Seems to me you have to know Vim to play the game, I really didn't get too far before becoming frustrated. You
are the black cursor not the guy in the center of the screen.
that's rather neat, actually.
I'd love to play that sometime when I'm not at work.
Playing with Fedora today.
Maybe I don't quite understand the issue that lead someone to say something like this, but supposedly we can't build binary RPMs because we haven't paid for a Red Hat Developer's license or somesuch.
That doesn't strike me as true, though, so I'm looking into things myself.
Hence, installing Fedora. Well, that, and I wanted to look at systemd and see how well I can set up our services to auto-start in that environment's configuration scheme.
Lots of toe-dipping this year.
I'll say this for Fedora, though... it looks pretty out of the box.
But I'm not sure I like the whole 'grab the screen and pull up' screen-locking mechanism they use. I'm sure I can configure something else, but... this isn't a touch-screen.

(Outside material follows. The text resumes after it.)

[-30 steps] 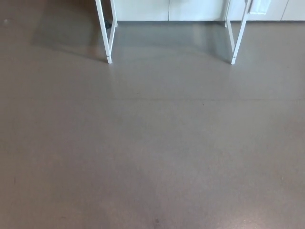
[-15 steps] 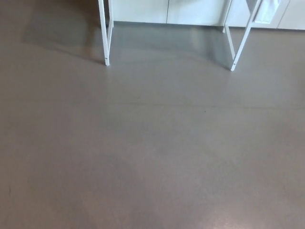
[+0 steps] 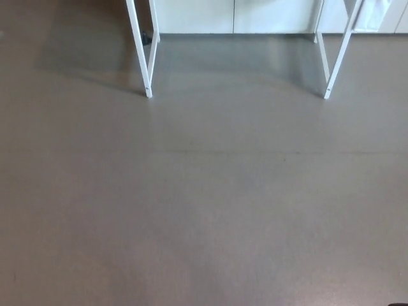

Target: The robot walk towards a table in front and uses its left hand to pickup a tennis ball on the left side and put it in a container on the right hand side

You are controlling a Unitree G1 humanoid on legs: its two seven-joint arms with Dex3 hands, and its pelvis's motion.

fleeb, you should use centos to compile.
these are guaranteed to produce library dependencies with RHEL.
with fedora you've got bleeding edge, and may not find your libs over there.
Oh, nice to know!
I've at least managed to learn how to work with systemd with Fedora. But it's a little weird that one form of logging to syslog works, while the other one I use doesn't (yeah, this is difficult to explain well).
Mon Jul 07 2014 07:51:09 AM EDT from dothebart @ Uncensored
Maddog is digitizing his ye olde VHS-Tapes:
Linus talk at dec.
Nice! Thanks for that.
I would call Linus.
Linus will just change the kernel ABI so your program doesn't work at all anymore.
Free network equipment shape gallery designed to allow #LibreOffice and#OpenOffice users to create network
Holy hell, but I managed to compile Gnu GCC 4.7.3 on Valhalla. I'm feeling plucky, though... building GCC 4.8.3 on it now.
Honestly, compiling these damned compilers feels like I'm beating code into submission. Seriously.
'nm' complains that it doens't understand the -p option? No problem. the
'nm' that it's calling is actually 'exec' (for some insane reason), so I just replaced it with the binutil/nm-new that it should have used in the first place. Shit like this.
Valhalla's version of zlib doesn't have compressBound, which is required by the latest version of binutils, which is required by GCC now? No problem, I'll write it myself. Oh, that function needs 'ceil', which is in -lm, but I can't link it? I'll create my own 'ceil'. How hard can it be?
I'm beating this fucking code into submission.
Valhalla's kernel lacks an __NR_exit_group interrupt, which libsanitizer wants? No problem, configure --disable-libsanitizer and try again.
This effort is kind of silly.
Get a recent version of binutils and uncompress it into the gcc-4.8.3 folder (from the gcc-4.8.3.tar.gz you unpacked). Follow other instructions (like getting other dependencies, etc). configure --prefix=[wherever] --disable-libsanitizer (but from within a different folder, because you can't cross the streams, heh). Then make.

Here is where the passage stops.